Diversidade subestimada
No outro artigo científico, mostra-se que a falta de informação genética sobre as espécies pode ter efeitos negativos na sua conservação e que a diversidade genética é subestimada, sobretudo nos anfíbios.
Ao realizar testes genéticos à salamandra-gigante-da-china, a equipa verificou que haverá entre cinco e oito espécies destes anfíbios. Uma delas é já muito rara e, possivelmente, poderá estar extinta na natureza. “Não foi surpreendente descobrirmos mais do que uma espécie, como um estudo anterior já sugeria, mas a dimensão da sua diversidade, que pode chegar às oito espécies, e que ficou provada nas análises genéticas, deixou-nos quase sem fala”, refere no comunicado Jing Che, da Academia Chinesa de Ciências e também autora dos dois artigos.
Os testes genéticos vieram assim confirmar algo que já se suspeitava. Os investigadores observaram que as salamandras habitavam três rios principais na China – e muitos outros mais pequenos – que correm de forma independente para o mar. “Dado que as salamandras-gigantes-da-china não podem movimentar-se por terra, suspeita-se que, vivendo em diferentes sistemas fluviais, terão divergido ao longo do tempo. Agora deverão ser reconhecidas como espécies diferentes”, lê-se no comunicado.
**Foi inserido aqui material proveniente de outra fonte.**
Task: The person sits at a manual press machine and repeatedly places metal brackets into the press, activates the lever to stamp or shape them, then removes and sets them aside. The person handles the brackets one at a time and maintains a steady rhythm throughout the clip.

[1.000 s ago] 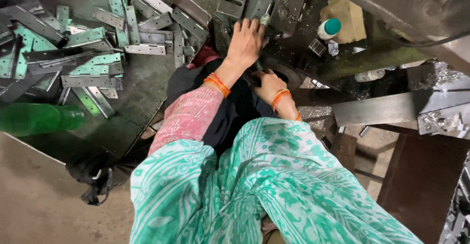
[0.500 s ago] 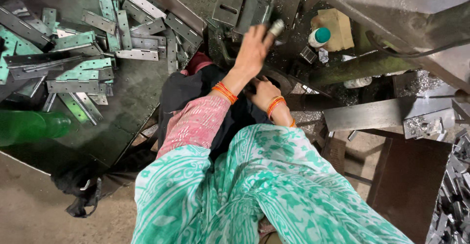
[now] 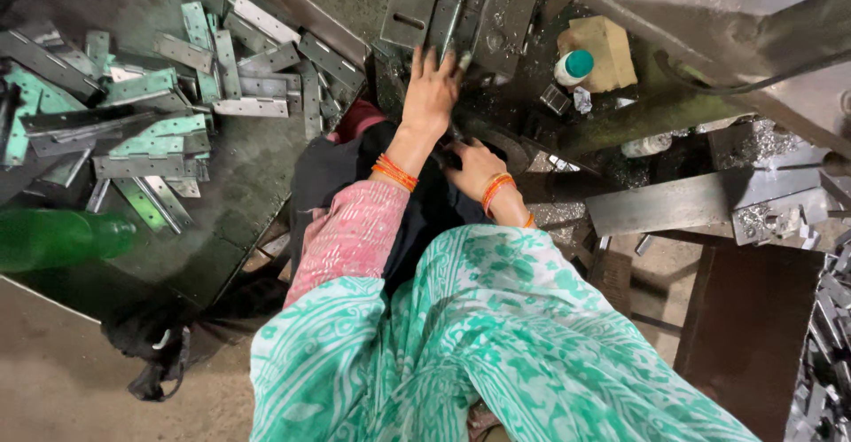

Em ambos os trabalhos, os cientistas alertam ainda para a ineficácia e falta de medidas de conservação para estes anfíbios. Por exemplo, enquanto a legislação chinesa proíbe a captura de populações selvagens de salamandras-gigantes-da-china, o Ministério da Agricultura chinês apoia a libertação destes animais criados nas quintas como medida de conservação. Contudo, esta acção pode pôr em risco as salamandras-gigantes-da-china selvagens, pois as diferentes linhagens genéticas podem ficar misturadas e haver um alastramento de doenças na natureza.
“As estratégias de conservação para a salamandra-gigante-da-china requerem uma actualização urgente”, realça Jing Che. “Juntamente com grandes pressões como a caça destinada a quintas comerciais e a perda de habitat, é essencial que medidas de conservação adequadas sejam criadas para proteger a linhagem genética única destes fantásticos animais, que remonta ao tempo dos dinossauros”, diz por sua vez Fang Yan, do Centro Sprott para Investigação de Células Estaminais (em Otava, Canadá), que também assina um dos artigos.
O que propõem os cientistas? Acções fora do habitat das salamandras, como a criação de populações de diferentes linhagens genéticas em cativeiro, para que se consigam reproduzir e serem depois reintroduzidas na natureza. Como forma de apelo, Samuel Turvey salienta: “ Se não forem tomadas medidas urgentes de conservação, o futuro do maior anfíbio do mundo está seriamente em risco.”